REQUIREMENT: Return the data below unchanged. Drop any pictures.

COLLECTED DATA:

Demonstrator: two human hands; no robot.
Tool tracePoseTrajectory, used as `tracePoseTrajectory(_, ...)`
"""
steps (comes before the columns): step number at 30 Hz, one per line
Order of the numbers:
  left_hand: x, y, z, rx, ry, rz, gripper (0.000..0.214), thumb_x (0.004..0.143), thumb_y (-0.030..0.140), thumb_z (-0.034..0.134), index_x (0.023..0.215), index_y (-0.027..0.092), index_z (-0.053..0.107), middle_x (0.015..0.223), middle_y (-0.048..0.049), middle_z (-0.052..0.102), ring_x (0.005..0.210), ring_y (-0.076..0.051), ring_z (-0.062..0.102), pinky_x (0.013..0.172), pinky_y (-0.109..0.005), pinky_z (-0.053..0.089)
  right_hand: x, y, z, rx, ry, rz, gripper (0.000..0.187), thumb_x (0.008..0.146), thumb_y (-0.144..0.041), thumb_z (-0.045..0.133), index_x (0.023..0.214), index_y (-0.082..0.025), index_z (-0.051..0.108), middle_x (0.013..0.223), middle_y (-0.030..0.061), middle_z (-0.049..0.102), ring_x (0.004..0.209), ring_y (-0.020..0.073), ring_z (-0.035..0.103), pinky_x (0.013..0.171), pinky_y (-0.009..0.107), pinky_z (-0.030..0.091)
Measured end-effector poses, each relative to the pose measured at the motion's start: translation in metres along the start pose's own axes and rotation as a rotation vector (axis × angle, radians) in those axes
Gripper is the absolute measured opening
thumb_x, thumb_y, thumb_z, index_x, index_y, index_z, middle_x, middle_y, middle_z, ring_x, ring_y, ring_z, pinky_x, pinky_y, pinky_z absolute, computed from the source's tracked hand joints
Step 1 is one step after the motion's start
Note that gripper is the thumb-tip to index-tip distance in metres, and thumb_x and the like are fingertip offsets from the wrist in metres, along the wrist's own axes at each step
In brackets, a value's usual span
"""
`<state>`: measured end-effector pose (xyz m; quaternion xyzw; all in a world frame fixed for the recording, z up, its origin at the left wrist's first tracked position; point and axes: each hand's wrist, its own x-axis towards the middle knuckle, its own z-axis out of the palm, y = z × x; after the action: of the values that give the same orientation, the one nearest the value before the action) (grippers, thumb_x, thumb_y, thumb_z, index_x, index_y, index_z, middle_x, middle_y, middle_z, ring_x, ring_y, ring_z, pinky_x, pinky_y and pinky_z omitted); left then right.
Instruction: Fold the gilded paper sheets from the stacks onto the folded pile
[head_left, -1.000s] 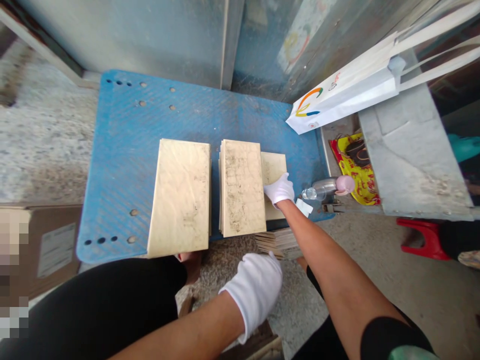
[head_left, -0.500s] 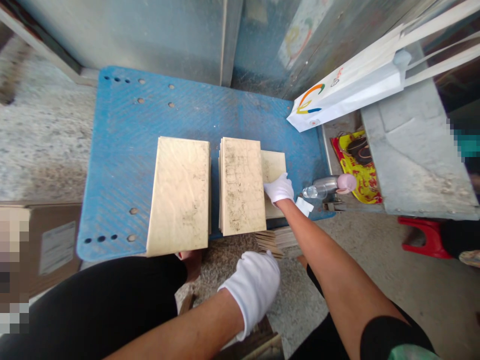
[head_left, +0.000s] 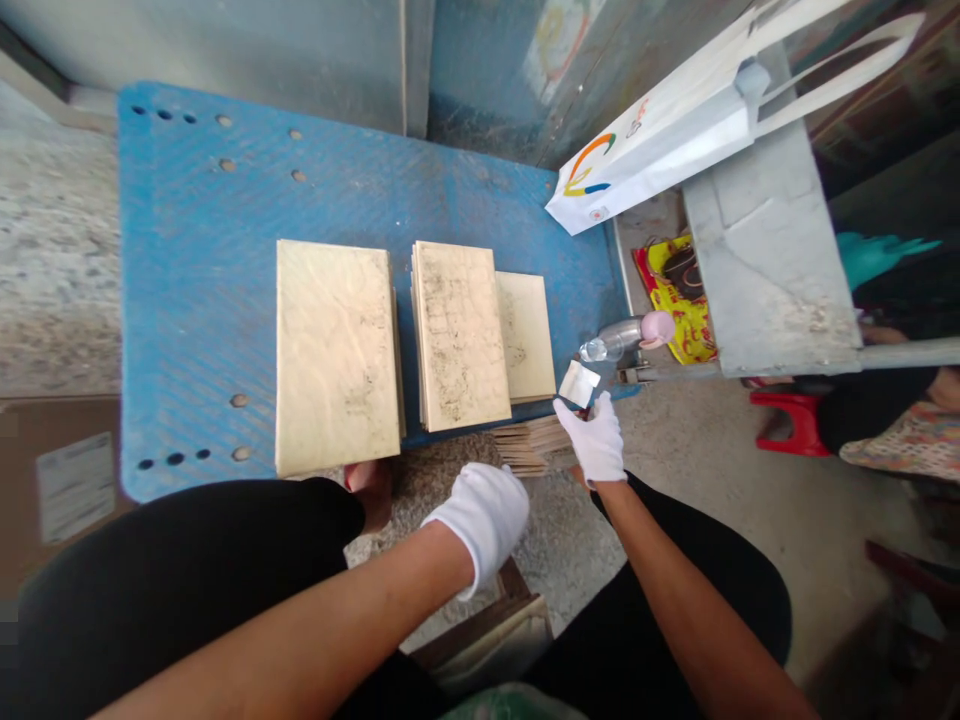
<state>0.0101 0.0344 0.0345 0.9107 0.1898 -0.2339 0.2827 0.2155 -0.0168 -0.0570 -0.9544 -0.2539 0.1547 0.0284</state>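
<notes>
Head view, steeply down, close over blue platform

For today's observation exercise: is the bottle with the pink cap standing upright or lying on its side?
Lying on its side. The bottle rests lengthwise at the blue platform's right edge, pink cap pointing right toward the yellow packet.

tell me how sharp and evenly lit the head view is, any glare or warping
Head view: soft, even daylight, no hard shadows or glare on the tile stacks; both gloved hands, left hand and right hand, look sharp; wide-lens warping bends the blue platform edges; the right margin falls darker.
</notes>
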Motion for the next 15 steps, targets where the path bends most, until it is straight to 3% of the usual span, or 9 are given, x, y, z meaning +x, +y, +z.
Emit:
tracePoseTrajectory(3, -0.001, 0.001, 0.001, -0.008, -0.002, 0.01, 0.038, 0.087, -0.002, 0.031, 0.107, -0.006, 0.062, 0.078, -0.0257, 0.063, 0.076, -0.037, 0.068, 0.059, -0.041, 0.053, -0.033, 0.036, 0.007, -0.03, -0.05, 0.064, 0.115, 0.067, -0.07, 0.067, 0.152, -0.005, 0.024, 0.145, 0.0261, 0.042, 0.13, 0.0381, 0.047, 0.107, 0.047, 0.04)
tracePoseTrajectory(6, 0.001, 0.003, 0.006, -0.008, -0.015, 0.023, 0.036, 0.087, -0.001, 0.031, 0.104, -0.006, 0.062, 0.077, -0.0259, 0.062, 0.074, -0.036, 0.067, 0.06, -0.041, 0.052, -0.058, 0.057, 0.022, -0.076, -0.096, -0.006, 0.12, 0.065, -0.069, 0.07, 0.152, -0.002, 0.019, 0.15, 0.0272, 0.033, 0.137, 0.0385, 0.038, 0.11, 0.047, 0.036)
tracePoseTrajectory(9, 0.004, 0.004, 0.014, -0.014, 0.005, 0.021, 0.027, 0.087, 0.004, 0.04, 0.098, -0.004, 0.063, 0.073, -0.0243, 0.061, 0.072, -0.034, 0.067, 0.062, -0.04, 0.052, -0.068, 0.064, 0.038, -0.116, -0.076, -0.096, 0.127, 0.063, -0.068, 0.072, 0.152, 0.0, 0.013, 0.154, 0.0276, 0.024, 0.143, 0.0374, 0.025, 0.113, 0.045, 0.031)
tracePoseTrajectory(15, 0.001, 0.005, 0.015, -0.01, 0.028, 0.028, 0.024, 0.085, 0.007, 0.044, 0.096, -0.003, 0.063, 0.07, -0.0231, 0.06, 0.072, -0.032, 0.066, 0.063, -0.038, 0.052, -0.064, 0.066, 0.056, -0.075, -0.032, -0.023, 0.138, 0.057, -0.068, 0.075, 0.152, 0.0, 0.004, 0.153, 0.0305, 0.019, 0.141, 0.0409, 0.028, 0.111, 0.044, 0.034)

ANSWER TO THIS EXERCISE:
Demonstrator: two human hands; no robot.
Tool tracePoseTrajectory, used as `tracePoseTrajectory(_, ...)`
"""
steps (comes before the columns): step number at 30 Hz, one per line
Order of the numbers:
  left_hand: x, y, z, rx, ry, rz, gripper (0.000..0.214), thumb_x (0.004..0.143), thumb_y (-0.030..0.140), thumb_z (-0.034..0.134), index_x (0.023..0.215), index_y (-0.027..0.092), index_z (-0.053..0.107), middle_x (0.015..0.223), middle_y (-0.048..0.049), middle_z (-0.052..0.102), ring_x (0.005..0.210), ring_y (-0.076..0.051), ring_z (-0.062..0.102), pinky_x (0.013..0.172), pinky_y (-0.109..0.005), pinky_z (-0.053..0.089)
  right_hand: x, y, z, rx, ry, rz, gripper (0.000..0.187), thumb_x (0.008..0.146), thumb_y (-0.144..0.041), thumb_z (-0.045..0.133), index_x (0.023..0.214), index_y (-0.082..0.025), index_z (-0.051..0.108), middle_x (0.013..0.223), middle_y (-0.030..0.061), middle_z (-0.049..0.102), ring_x (0.004..0.209), ring_y (-0.020..0.073), ring_z (-0.035..0.103), pinky_x (0.013..0.171), pinky_y (-0.009..0.107), pinky_z (-0.030..0.091)
Measured end-effector poses, each relative to the pose measured at the motion's start: translation in metres along the start pose's own axes and rotation as a rotation vector (axis × angle, radians) in those axes
Gripper is the absolute measured opening
thumb_x, thumb_y, thumb_z, index_x, index_y, index_z, middle_x, middle_y, middle_z, ring_x, ring_y, ring_z, pinky_x, pinky_y, pinky_z absolute, computed from the source's tracked hand joints
Step 1 is one step after the motion's start
Note that gripper is the thumb-tip to index-tip distance in metres, and thumb_x and the like are fingertip offsets from the wrist in metres, along the wrist's own axes at each step
In brackets, a value's usual span
"""
`<state>`: measured end-effector pose (xyz m; quaternion xyzw; all in a world frame fixed for the recording, z up, its origin at the left wrist's first tracked position; point and axes: each hand's wrist, its own x-axis towards the middle knuckle, its own z-axis out of the palm, y = z × x; after the action: of the values that give the same orientation, the one nearest the value before the action) (grippers, thumb_x, thumb_y, thumb_z, index_x, index_y, index_z, middle_x, middle_y, middle_z, ring_x, ring_y, ring_z, pinky_x, pinky_y and pinky_z omitted); left then right.
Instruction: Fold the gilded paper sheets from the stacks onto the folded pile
[head_left, -1.000s] 
[head_left, -0.500s] 
[head_left, +0.000s] 
<state>0.0101 0.0344 0.0345 0.9107 0.1898 -0.2339 0.2827 0.2155 -0.0168 -0.0570 -0.9544 -0.2539 0.1547 0.0284</state>
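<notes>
Head view, steeply down, close over blue platform

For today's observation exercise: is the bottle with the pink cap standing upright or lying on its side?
Lying on its side. The bottle rests lengthwise at the blue platform's right edge, pink cap pointing right toward the yellow packet.

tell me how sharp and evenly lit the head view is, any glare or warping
Head view: soft, even daylight, no hard shadows or glare on the tile stacks; both gloved hands, left hand and right hand, look sharp; wide-lens warping bends the blue platform edges; the right margin falls darker.
</notes>
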Motion for the next 15 steps, targets where the path bends most, until it is straight to 3% of the usual span, or 9 are given, x, y, z meaning +x, +y, +z.
Emit:
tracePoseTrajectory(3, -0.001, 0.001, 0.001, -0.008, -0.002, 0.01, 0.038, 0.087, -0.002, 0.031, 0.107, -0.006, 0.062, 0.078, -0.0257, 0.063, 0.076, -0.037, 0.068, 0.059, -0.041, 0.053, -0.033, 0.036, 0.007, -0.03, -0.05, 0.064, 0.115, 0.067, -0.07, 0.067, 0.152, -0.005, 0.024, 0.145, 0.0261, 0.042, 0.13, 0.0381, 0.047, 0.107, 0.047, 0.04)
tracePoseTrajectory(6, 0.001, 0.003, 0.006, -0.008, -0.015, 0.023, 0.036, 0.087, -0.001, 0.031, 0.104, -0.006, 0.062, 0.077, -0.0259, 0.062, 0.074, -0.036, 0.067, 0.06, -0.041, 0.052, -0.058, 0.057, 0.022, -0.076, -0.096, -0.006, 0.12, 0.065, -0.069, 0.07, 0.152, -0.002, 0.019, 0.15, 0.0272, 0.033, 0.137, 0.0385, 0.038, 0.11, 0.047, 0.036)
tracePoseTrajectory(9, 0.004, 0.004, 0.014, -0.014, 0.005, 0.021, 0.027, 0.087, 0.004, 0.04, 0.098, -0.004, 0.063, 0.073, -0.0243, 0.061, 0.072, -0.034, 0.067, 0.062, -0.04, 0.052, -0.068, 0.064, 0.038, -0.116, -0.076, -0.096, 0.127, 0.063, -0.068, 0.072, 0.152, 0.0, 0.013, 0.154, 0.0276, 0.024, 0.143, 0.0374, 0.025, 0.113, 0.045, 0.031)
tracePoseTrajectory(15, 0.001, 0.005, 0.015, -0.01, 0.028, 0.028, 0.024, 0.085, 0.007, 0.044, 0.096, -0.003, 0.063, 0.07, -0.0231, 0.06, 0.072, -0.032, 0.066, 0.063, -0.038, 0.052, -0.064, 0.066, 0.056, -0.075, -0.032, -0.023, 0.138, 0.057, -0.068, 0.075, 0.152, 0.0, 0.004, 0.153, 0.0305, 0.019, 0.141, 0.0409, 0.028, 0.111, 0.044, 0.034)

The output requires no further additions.